The so-called "buy good and not buy bad" means that we must buy companies with sustained good performance, and do not buy companies with poor performance and losses. Why stick to this one? You can filter two risks: the first risk is a sudden thunderstorm, the many areas of thunderstorms are companies with poor performance, companies with good fundamentals will hardly burst thunderstorms, when have you ever seen What thunder will explode in Guizhou Maotai and Katazai? Secondly, once it falls, the gods do not know where it will fall, from the value law of "commodity prices finally reflect value", a stock with poor fundamentals can be infinitely close to zero. No matter how much money you have, what price you are, and you are involved in such a stock, you face the risk of your funds being cleared. Therefore, only stop loss. Pits with frequent stop losses will never jump out.

The so-called "buy cooked and not bought raw", that is to say, we have studied and carefully analyzed a company, and we feel that this company is good and worth investing. What to do at this time? Don't rush to buy first, put it into the pool of self-selected stocks, track it, let it run for a while to see, observe its stock nature, observe its trend, and slowly understand it. When his business situation is understood and the stock nature is familiar, then look for opportunities to buy, and the odds of winning are high. On the contrary, tickets bought on the spur of the moment are random behaviors of emotion control and rationality. I will regret it afterwards and eventually cut the meat. Think about those idiot men and women who rely on hormones to flood and marry on impulse, are most of them going to endure the pain of cutting flesh in the end, and Labor Yan will fly away? On the contrary, those men and women who know each other and appreciate each other will have a long-term happy married life. In fact, it is all a truth.

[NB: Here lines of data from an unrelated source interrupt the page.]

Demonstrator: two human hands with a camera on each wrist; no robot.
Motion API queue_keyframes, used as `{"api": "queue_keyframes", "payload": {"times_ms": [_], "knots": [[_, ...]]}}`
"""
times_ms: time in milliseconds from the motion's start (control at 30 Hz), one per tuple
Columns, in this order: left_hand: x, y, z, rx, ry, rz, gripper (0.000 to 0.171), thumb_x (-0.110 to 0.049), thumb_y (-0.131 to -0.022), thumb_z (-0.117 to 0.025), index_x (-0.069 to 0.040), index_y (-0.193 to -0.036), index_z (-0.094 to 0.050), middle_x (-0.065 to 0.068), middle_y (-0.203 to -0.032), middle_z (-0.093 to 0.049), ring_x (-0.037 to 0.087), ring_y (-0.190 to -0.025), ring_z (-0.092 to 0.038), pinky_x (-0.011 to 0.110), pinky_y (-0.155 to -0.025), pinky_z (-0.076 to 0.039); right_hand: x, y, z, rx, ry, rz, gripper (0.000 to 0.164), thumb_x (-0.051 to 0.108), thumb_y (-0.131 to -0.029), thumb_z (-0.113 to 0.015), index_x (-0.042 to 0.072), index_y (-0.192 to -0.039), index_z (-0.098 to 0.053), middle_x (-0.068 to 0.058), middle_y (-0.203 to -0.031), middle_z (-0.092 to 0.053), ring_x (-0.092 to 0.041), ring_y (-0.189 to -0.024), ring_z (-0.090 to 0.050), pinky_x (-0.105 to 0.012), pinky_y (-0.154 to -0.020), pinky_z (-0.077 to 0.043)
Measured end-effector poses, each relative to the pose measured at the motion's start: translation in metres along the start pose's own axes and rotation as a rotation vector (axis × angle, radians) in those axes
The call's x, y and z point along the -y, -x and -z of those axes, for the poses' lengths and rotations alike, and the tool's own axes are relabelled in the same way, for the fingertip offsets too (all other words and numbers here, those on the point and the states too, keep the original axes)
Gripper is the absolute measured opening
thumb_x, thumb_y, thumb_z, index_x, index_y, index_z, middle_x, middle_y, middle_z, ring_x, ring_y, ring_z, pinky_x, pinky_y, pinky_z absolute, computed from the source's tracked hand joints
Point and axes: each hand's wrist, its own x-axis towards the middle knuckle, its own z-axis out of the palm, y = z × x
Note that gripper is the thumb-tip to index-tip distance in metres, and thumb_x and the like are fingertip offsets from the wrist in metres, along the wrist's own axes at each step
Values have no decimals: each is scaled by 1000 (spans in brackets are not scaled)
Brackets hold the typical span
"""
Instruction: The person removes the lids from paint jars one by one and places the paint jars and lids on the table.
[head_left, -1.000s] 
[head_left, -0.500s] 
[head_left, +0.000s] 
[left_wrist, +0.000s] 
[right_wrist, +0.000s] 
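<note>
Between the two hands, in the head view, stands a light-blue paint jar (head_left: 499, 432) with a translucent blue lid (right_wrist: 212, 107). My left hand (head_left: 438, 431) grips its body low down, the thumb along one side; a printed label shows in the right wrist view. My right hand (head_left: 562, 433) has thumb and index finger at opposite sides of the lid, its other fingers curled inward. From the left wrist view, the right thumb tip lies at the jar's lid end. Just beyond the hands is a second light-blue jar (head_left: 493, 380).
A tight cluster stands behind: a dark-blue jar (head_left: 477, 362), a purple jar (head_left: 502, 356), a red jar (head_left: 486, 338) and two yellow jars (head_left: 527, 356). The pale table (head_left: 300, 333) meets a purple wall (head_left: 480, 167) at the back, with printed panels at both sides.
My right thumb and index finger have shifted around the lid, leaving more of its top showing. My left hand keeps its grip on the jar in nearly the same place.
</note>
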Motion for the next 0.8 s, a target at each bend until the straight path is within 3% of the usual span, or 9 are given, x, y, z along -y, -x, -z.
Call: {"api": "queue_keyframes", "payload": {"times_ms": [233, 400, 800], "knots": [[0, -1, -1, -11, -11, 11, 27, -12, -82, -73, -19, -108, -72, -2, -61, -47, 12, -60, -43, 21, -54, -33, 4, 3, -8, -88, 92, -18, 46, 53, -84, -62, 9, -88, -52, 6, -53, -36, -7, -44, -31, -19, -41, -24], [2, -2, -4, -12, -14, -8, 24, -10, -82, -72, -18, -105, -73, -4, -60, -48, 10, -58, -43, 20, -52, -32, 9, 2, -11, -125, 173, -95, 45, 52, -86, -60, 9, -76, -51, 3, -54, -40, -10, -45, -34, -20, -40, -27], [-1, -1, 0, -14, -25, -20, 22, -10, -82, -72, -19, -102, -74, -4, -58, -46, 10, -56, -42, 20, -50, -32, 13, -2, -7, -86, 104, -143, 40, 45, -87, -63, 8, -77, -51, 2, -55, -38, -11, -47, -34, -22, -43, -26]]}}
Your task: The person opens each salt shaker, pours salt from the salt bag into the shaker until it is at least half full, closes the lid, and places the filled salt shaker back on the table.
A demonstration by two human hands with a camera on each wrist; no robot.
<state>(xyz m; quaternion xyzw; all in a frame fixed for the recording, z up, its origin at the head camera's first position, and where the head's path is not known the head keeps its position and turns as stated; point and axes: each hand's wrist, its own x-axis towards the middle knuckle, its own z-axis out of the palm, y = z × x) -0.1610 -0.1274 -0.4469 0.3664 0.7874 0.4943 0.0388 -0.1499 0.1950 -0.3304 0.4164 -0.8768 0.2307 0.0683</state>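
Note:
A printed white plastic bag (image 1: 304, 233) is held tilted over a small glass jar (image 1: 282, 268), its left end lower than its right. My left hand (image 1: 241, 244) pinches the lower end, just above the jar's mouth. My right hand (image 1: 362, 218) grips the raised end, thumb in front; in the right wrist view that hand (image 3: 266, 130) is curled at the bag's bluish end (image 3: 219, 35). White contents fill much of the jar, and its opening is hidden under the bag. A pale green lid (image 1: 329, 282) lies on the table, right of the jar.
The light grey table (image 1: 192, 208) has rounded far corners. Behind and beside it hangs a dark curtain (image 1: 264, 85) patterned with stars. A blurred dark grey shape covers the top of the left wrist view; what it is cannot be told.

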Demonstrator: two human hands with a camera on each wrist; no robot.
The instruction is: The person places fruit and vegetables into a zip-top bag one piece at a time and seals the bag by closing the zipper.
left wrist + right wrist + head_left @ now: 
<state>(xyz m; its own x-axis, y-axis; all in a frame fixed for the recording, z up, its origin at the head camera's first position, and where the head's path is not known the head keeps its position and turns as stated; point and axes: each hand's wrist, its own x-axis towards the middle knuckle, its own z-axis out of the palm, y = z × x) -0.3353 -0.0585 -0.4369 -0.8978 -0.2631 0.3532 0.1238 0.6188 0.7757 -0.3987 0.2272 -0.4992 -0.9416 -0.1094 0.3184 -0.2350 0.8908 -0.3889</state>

The so-called "buy low, not buy high". It is said that one of the rules of stock operation is "yin and yang conversion", which must be adjusted when it rises more, and rebounds when it falls more. This is the most basic law. Since it is a law, we must act according to the principle of law. After meeting the above two principles, then patiently wait for the purchase point. This buy point is the low after the pullback. Resolutely not to be seduced by the big Yang line and continuous rise, but patiently wait for the pullback, in the low amount, low price, others can not look at the position, or in the just appeared when the multi-hair force, we go to lurk. Don't worry about not being able to buy a good ticket, as long as you have patience, most stocks will wait until it is safer and more comfortable to buy. To buy according to this principle overcomes the greed of human nature, stands against the masses, and becomes a minority in the market. And the real money in the market is always a minority of people with reverse thinking.

The above three or three principles, as long as you use your heart to understand and practice, you will definitely overcome the vice of "chasing up and killing, repeatedly cutting meat", and begin to enjoy the fun of making money.